BEGIN

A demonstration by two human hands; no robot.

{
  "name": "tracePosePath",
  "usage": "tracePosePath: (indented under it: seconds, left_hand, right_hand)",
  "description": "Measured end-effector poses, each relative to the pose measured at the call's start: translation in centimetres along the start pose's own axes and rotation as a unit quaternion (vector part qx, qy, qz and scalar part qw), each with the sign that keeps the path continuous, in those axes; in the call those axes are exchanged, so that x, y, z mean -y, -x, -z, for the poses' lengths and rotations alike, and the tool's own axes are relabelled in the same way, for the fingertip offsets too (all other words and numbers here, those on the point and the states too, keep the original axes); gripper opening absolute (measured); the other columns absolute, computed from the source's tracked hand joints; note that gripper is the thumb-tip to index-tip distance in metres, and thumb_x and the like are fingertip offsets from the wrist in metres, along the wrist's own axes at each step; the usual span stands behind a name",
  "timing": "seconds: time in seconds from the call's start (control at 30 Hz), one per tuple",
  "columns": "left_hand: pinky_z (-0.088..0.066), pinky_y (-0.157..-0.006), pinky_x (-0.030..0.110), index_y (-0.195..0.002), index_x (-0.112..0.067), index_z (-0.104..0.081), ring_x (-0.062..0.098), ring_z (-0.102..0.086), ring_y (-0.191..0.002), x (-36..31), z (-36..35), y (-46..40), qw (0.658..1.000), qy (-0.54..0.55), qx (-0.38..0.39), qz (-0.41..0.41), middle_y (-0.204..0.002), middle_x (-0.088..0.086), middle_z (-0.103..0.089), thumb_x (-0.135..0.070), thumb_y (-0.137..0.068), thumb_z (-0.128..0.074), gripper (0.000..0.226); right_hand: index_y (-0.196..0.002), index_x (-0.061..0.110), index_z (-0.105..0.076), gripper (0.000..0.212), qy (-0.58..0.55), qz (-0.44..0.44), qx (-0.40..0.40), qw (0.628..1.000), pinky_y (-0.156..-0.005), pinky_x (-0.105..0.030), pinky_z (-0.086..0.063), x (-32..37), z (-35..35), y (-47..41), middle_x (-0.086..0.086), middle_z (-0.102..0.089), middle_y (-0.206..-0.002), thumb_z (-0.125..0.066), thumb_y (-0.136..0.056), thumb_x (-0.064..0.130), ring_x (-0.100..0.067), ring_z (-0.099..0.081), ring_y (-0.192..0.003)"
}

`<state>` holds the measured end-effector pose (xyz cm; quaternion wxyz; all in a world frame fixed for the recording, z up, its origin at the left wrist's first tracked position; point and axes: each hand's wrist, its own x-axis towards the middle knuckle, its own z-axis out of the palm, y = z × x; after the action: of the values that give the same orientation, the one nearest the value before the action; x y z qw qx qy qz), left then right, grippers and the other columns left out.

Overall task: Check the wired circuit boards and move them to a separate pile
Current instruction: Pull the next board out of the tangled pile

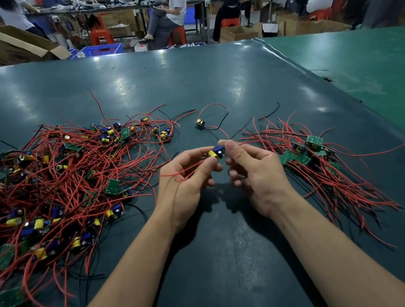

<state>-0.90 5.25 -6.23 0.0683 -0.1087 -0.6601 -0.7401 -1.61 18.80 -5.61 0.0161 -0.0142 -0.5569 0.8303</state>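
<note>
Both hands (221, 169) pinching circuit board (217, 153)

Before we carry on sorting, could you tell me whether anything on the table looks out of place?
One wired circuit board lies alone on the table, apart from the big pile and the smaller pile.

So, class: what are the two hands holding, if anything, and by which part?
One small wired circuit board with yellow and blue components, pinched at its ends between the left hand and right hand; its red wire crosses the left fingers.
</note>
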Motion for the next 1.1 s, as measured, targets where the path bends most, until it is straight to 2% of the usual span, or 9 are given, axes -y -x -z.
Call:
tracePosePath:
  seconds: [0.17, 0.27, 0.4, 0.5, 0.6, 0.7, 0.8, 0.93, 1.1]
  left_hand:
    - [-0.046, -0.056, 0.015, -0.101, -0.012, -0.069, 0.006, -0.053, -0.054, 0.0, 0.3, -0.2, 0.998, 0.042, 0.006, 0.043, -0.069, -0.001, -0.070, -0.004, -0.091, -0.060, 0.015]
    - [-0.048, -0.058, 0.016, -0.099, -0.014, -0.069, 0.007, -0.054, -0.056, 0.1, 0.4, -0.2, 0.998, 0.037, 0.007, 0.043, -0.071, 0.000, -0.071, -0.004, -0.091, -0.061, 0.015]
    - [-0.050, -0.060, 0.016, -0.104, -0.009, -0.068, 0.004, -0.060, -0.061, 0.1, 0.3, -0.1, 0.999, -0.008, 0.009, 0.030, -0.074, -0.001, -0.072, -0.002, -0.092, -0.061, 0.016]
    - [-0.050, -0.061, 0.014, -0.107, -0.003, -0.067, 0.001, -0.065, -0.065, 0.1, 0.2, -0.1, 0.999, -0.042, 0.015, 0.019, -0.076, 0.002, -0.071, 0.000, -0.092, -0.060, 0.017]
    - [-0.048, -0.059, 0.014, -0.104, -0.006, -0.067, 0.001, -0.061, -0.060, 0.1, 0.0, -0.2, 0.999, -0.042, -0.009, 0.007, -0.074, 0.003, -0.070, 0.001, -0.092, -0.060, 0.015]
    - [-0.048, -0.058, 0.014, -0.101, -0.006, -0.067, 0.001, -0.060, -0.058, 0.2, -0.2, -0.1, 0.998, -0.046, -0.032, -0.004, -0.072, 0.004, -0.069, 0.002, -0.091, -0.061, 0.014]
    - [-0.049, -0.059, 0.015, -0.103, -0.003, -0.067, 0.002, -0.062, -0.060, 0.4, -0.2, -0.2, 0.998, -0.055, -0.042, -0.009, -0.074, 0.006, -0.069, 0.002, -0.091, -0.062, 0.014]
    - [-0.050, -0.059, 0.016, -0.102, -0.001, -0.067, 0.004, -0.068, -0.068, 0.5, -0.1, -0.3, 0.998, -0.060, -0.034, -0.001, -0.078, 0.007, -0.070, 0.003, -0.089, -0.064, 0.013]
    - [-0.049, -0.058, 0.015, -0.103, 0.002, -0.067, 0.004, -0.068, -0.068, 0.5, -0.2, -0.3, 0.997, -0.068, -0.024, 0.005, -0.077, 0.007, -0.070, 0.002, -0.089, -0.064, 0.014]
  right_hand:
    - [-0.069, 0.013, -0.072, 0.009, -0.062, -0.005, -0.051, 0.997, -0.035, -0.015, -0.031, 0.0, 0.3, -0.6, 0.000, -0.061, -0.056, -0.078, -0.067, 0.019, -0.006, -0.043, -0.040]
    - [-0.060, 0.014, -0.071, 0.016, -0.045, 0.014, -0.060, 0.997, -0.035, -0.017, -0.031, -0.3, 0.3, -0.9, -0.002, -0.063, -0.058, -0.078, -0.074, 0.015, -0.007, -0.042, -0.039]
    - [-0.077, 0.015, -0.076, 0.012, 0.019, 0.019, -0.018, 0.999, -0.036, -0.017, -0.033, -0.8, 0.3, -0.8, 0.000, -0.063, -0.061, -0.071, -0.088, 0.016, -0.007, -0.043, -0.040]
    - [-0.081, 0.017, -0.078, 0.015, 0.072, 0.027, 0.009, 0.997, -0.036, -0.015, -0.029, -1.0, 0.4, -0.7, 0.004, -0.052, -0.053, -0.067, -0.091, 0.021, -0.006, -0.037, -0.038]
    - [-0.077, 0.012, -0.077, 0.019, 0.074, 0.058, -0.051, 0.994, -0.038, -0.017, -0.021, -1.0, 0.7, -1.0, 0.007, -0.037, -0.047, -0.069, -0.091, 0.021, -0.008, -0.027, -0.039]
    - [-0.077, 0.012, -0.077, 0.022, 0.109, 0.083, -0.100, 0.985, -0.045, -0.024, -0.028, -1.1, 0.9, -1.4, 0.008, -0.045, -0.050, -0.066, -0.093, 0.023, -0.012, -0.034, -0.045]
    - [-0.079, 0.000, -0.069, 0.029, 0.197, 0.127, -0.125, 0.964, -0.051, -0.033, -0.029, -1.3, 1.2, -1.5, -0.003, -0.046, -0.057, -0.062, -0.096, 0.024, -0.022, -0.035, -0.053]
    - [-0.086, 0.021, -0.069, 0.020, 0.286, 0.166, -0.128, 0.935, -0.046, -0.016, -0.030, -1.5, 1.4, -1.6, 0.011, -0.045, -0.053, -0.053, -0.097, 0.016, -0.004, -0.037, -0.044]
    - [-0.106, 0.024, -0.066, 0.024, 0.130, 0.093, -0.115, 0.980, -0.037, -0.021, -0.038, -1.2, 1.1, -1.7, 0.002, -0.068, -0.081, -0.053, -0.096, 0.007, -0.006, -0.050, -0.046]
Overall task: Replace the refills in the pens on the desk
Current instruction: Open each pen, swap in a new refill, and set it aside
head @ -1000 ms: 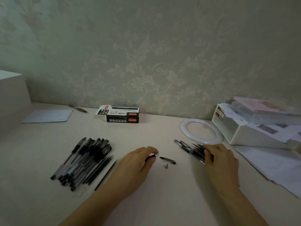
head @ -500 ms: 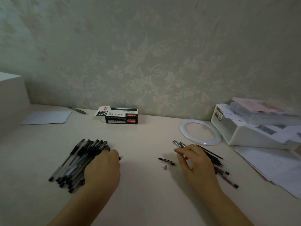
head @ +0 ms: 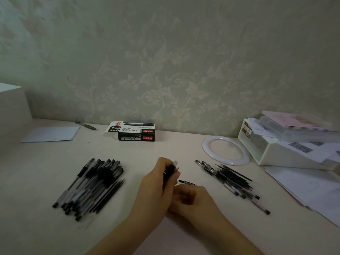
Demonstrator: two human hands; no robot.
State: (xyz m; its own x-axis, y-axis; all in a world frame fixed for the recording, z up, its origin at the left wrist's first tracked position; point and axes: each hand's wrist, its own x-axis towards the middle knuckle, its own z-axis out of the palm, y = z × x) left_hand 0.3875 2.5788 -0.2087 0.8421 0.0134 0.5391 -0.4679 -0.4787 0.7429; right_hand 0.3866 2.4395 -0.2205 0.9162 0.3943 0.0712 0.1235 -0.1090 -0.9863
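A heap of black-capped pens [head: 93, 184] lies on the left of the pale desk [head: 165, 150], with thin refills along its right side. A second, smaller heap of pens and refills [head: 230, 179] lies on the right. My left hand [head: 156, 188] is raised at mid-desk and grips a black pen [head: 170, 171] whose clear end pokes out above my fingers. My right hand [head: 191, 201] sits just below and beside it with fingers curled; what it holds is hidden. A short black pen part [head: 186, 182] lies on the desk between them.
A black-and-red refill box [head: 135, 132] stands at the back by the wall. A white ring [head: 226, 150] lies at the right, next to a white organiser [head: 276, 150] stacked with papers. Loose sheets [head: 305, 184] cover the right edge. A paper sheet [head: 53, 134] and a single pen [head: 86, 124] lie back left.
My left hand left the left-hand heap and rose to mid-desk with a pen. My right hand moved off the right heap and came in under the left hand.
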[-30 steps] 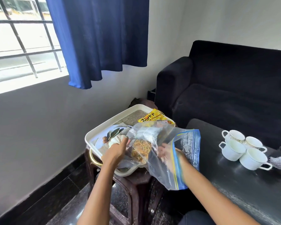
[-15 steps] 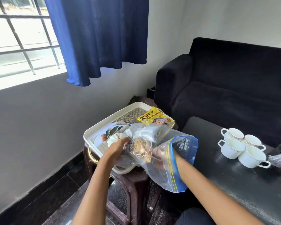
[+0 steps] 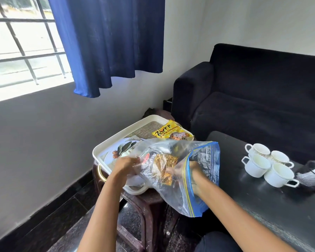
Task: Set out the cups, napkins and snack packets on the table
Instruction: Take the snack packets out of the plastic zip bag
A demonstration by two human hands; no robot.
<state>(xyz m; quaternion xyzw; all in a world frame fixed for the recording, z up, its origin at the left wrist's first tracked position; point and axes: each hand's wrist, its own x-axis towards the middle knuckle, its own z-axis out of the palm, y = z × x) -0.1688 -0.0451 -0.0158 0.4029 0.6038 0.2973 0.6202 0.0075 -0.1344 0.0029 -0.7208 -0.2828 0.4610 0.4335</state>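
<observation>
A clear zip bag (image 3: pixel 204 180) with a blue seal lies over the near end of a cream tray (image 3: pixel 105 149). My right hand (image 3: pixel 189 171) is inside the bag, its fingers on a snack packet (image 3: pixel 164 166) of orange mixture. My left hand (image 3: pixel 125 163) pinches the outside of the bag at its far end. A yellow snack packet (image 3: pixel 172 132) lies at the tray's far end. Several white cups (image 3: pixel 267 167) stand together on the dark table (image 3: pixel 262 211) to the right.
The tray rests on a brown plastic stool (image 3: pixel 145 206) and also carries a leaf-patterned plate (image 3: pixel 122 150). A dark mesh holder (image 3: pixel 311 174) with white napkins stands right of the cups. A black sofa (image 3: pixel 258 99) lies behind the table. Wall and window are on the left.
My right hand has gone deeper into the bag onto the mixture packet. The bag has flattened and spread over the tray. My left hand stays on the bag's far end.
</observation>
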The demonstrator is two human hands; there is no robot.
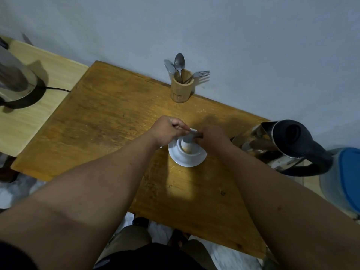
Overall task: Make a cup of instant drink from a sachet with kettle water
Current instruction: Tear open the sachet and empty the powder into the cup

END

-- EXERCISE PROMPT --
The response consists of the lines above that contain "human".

-- SOLUTION TO THE PROBLEM --
A demonstration by two human hands; no robot.
Demonstrator: two human hands; no robot.
A demonstration by two human hands; no robot.
The demonstrator is two human hands; there is no robot.

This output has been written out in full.